Saline soils have high level of soluble salts except (Na) sodium.
Measurement of Soil Salinity
Soil salinity can be easily measured by passing an electrical current through a solution extracted from a soil sample—
"the greater the salt content, the greater the electrical current".
The value is called Electrical Conductivity, or EC, and is the means by which we measure salinity.
For many common day-to-day uses, EC is measured as millimhos per centimeter (mmhos/cm).
For scientific publication, the units siemen per meter are preferred.
1 siemen/meter = 10 millimhos/centimeter
Saline Soil
A saline soil is defined as a soil with an EC of 4 or more millimhos / centimeter. However, salinity levels as low as 2 millimhos / centimeter can injure sensitive plants.
• Most salts are chlorides or sulfates.
• Soil pH is 8.5 or less.
• A white crust may be seen on the soil surface due to salts migrating to the surface by capillary rise - this is also commonly observed on the soil surface in potted plants.
Crops such as beans,lettuce, peppers, and carrots are more sensitive.
Sodic soils
Sodic soils are lower in the kinds of salts found in saline soils but high in sodium.
• The exchangeable sodium percentage (or sodium saturation) is 15 or more.
• pH is in the range 8.5–10.
• Sodium is often measured by the Sodium Adsorption Ratio (SAR). This ratio compares concentration of sodium ions with the concentration of calcium and magnesium ions.

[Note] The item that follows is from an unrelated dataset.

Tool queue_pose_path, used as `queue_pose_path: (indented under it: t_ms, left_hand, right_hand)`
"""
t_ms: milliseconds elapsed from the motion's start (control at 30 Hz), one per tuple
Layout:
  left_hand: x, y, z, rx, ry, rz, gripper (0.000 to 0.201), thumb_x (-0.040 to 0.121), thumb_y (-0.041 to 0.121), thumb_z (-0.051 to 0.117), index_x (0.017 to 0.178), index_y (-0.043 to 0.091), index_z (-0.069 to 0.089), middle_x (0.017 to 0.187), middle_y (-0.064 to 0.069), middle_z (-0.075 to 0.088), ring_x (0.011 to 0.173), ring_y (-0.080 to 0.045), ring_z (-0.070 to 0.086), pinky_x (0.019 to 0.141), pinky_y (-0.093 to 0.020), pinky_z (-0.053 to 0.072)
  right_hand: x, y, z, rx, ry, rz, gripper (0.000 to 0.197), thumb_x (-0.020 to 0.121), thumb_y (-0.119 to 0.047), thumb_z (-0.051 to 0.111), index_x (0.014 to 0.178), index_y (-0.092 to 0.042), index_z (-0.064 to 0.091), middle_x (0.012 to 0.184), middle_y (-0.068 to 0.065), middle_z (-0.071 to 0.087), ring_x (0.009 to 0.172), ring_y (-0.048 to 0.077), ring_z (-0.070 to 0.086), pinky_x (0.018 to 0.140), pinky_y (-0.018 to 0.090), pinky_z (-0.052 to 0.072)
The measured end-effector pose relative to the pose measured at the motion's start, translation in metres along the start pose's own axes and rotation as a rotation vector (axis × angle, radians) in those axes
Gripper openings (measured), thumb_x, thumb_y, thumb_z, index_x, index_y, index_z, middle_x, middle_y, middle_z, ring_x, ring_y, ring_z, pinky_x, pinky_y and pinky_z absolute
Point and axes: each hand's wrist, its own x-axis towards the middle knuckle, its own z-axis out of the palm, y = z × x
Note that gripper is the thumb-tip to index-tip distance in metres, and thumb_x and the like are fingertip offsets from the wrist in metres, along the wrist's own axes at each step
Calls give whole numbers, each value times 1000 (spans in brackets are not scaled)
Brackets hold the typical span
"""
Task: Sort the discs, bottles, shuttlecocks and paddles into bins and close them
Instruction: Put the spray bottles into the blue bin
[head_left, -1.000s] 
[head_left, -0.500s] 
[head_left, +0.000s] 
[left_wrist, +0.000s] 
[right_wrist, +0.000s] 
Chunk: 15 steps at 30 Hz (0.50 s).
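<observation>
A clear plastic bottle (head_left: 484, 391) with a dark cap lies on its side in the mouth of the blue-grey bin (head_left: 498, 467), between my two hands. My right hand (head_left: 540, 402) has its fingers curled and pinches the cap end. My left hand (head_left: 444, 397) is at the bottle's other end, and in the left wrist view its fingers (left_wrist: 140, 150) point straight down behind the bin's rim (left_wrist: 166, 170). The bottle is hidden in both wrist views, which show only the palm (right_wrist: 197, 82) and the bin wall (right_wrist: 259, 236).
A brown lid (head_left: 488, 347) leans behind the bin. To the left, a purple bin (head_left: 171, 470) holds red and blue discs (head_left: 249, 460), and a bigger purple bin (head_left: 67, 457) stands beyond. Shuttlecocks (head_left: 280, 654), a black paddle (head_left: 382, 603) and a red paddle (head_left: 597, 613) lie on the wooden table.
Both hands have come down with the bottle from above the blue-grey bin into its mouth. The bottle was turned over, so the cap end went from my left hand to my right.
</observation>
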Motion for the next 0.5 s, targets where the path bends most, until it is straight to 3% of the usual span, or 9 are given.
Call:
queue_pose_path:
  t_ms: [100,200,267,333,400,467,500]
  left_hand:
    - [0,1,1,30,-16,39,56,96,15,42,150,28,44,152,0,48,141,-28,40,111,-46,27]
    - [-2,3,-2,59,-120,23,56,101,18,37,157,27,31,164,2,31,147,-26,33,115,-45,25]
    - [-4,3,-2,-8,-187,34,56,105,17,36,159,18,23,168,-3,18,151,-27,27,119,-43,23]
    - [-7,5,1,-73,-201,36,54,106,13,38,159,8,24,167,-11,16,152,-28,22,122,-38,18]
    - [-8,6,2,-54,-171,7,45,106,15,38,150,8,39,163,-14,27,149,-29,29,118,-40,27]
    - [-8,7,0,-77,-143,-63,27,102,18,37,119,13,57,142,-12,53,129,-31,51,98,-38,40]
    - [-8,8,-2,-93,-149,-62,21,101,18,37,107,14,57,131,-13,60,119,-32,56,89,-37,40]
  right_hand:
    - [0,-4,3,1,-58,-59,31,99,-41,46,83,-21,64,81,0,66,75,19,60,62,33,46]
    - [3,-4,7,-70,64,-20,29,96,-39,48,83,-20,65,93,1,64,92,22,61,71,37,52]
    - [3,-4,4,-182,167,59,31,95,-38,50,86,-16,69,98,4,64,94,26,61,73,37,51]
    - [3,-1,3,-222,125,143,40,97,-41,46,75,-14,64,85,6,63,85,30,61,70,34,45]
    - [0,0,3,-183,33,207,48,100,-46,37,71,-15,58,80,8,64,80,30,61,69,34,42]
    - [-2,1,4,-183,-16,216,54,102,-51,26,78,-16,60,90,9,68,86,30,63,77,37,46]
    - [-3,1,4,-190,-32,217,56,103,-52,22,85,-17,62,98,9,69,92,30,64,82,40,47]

Sodic soil has a number of effects on plant growth :-
• Sodium reacts with water to form lye which results in high pH 8.5 or higher which limits growth of most plants.
• For many crops the main effect of sodium is the destruction of soil structure.
• When sodium ions saturate cation exchange sites then the colloids separate from each other and disperse soil aggregates.
• Tilth suffers and crusts hard enough to stop seed germination.
• Plants may take up this much sodium to injure there internal tissues.
• For the most sensitive plants, such as citrus fruits, the nutritional effects of sodium are more important than its effects on structure.
Saline-sodic
Saline-sodic soils contain high levels of both soluble salts and sodium.
• EC is greater than 4.0 millimhos / centimeter.
• SAR is greater than 13.
• pH is less than 8.5.
• The physical structure of these soils is normal. However, after periods of heavy rain or irrigation with low-salt water, soluble calcium and magnesium may leach out of the soil, leaving behind sodium salts only.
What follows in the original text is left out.